A priest that I know became very concerned when a girls’ softball team in a neighboring town advertised a raffle of an assault rifle to raise money to go to a tournament. He offered to pay their expenses instead, but that couldn’t happen since the raffle had been announced already. So he bought most of the tickets and won the rifle. He announced that he would have it destroyed and turned into a work of art. This had some notoriety for a while and he received all sorts of messages. He shared one of them with me. The person took him to task for destroying the gun. Like me, Fr. Jeremy has had plenty of experience with the rough language that filled the message, but what was striking was what he said, “how dare you destroy that beautiful weapon? How would you feel if someone smashed an image of Jesus Christ?”
I’m sure he would deny it, but in his message this man put a gun on a level with the Word made Flesh, God come amongst us. Note that the man had no claim to the gun, it belonged to Jeremy, a machine made of metal, wood and plastic. But its symbolic function was powerful enough to trigger his outrage—to call the destruction of this machine made from the earth, an act of blasphemy. Holiness, reverence and worship was invested in this machine, whose design was solely to cause death.

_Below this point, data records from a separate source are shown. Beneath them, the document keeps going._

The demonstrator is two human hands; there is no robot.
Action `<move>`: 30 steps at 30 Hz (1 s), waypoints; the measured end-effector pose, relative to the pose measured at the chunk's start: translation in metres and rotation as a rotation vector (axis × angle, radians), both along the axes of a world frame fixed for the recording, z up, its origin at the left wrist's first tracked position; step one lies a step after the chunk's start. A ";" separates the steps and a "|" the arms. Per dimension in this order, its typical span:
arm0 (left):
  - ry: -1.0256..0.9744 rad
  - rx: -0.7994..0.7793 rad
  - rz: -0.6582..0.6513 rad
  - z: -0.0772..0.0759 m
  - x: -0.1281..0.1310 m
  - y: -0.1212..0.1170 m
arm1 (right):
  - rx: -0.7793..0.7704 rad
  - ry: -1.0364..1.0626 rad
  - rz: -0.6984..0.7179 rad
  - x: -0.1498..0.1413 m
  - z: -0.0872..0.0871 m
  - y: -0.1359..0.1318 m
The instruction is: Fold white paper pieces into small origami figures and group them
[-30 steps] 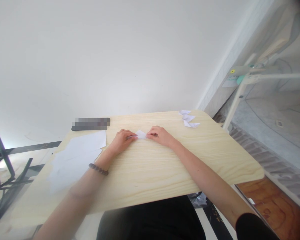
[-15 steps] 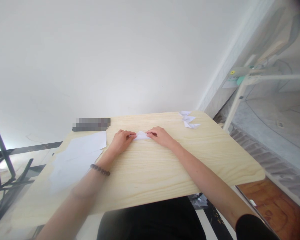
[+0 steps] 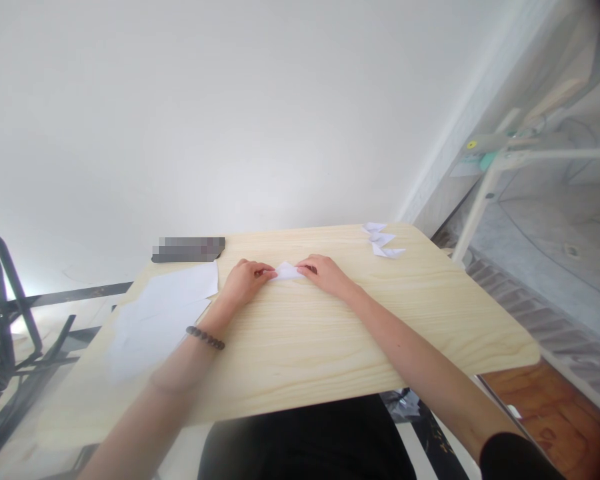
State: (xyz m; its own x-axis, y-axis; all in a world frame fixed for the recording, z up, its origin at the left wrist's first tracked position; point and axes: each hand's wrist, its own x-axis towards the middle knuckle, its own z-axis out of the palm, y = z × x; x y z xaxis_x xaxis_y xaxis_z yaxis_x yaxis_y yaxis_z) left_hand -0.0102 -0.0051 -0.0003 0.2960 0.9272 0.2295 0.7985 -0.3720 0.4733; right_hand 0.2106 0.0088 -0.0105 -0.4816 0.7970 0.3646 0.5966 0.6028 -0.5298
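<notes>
A small folded piece of white paper lies on the light wooden table, towards its far side. My left hand pinches the paper's left end with curled fingers. My right hand presses its right end, fingers also curled down onto it. A dark bead bracelet circles my left wrist.
Flat white paper sheets lie on the table's left part. Three small folded paper pieces sit at the far right corner. A dark flat object rests at the far edge. A white frame stands right of the table, a black metal rack left.
Both hands stay on the small paper, with only slight finger shifts. The view has drifted a little to the left and down.
</notes>
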 end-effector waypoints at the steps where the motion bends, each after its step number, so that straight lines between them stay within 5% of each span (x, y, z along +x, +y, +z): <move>1: -0.003 -0.006 -0.001 0.000 0.000 0.000 | -0.001 -0.001 -0.001 0.000 0.000 0.000; 30: 0.047 0.073 0.052 -0.005 0.006 -0.002 | 0.033 -0.032 -0.133 -0.007 -0.004 -0.008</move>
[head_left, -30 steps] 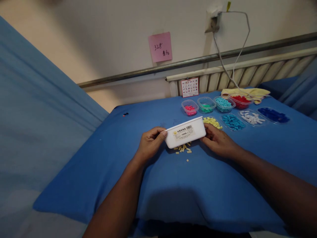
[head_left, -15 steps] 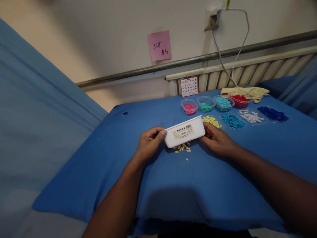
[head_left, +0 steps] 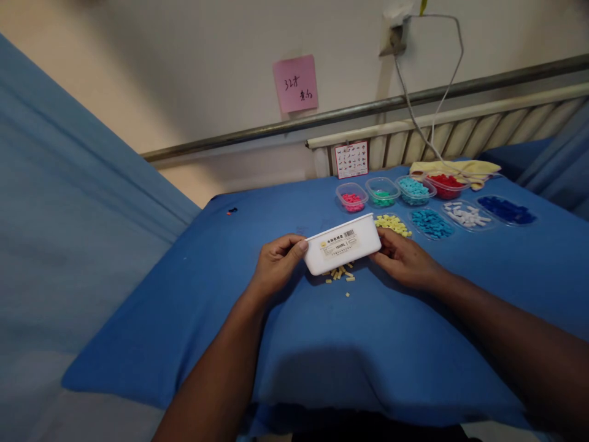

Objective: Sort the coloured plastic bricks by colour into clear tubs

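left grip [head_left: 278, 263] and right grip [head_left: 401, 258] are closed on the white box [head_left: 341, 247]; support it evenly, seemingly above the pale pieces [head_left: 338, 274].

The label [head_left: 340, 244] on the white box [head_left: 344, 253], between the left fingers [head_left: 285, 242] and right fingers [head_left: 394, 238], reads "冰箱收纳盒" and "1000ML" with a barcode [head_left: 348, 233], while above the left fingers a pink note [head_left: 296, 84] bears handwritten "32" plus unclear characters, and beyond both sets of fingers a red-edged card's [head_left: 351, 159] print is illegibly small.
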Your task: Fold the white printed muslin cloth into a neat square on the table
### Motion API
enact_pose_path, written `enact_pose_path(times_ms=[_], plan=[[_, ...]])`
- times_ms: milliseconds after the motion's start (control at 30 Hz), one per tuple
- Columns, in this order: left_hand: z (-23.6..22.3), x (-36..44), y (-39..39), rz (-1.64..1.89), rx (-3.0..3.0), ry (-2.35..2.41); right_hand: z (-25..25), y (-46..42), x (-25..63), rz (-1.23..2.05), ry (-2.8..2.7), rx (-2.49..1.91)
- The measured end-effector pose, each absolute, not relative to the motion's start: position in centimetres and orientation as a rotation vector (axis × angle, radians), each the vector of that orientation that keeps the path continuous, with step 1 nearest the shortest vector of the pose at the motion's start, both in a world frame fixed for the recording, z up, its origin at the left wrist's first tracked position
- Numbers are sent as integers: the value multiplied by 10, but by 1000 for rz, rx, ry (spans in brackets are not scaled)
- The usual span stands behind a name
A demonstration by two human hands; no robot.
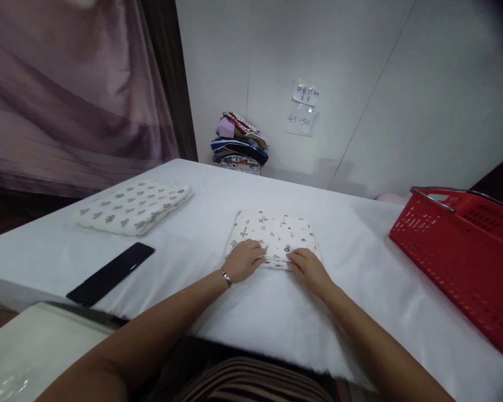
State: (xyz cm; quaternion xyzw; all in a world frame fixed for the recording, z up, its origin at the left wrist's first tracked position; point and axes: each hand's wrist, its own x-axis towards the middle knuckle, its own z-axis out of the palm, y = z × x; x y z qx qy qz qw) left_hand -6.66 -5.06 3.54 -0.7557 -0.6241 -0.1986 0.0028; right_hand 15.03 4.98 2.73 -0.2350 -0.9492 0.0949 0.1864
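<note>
- One striped garment (251, 382) at the bottom edge, with two bare forearms reaching past it over the desk (209, 195).
- Two hands: the left hand (243, 260), with one bracelet (226, 277) at its wrist, and the right hand (311, 271). The fingers of each are bent, pinching the near edge of the cloth.
- One cloth (276, 231), folded, flat on the desk between and beyond the hands, which cover parts of its near side.
- One phone (111, 273), dark, on the desk left of the left forearm, apart from it.
- One basket (465, 251), red, on the right, well apart from the right hand; the picture's edge cuts it off.
- One second cloth (134, 207), folded, cloud-printed, beyond the phone.
- One curtain (75, 84) behind the desk's left side.
- One stack (240, 144) of folded fabrics past the far edge, its base hidden by the desk.
- Two notes (300, 121) on the wall (343, 67).
</note>
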Motion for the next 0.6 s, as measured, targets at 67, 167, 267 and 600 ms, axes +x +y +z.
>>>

There are many such symbols, systems and ideas in this world, which serve a God-given purpose but which become idols, controlling the allegiance of people and turning them to the worship of death.
A week ago, a man broke out some windows from his high-rise hotel room and sprayed a crowd with automatic gunfire for ten minutes, killing 58 people and injuring more than 500. From what we have learned so far, Stephen Paddock wasn’t known very well, not even by the two wives and a girlfriend he had lived with. It’s a fair bet that we will come to know much about him and his grievance. Such a grievance couldn’t be proportional to the death and injury he caused—that could only be proportional to emptiness and fury that gives reverence to death over life.
Idolatry is commitment to powers that are contrary to life, contrary to God—gaming this world by using the power of death to get an advantage.
. It is the God of Life who brought the children of Israel out of slavery in Egypt. It is the God of life that brought Jesus into this world to proclaim his mercy and compassion. If is the God of life that raised Jesus from the dead and who makes life, compassion, justice and peace possible for all his people. Do not join with those who make idols in our time, and do not bow down to them.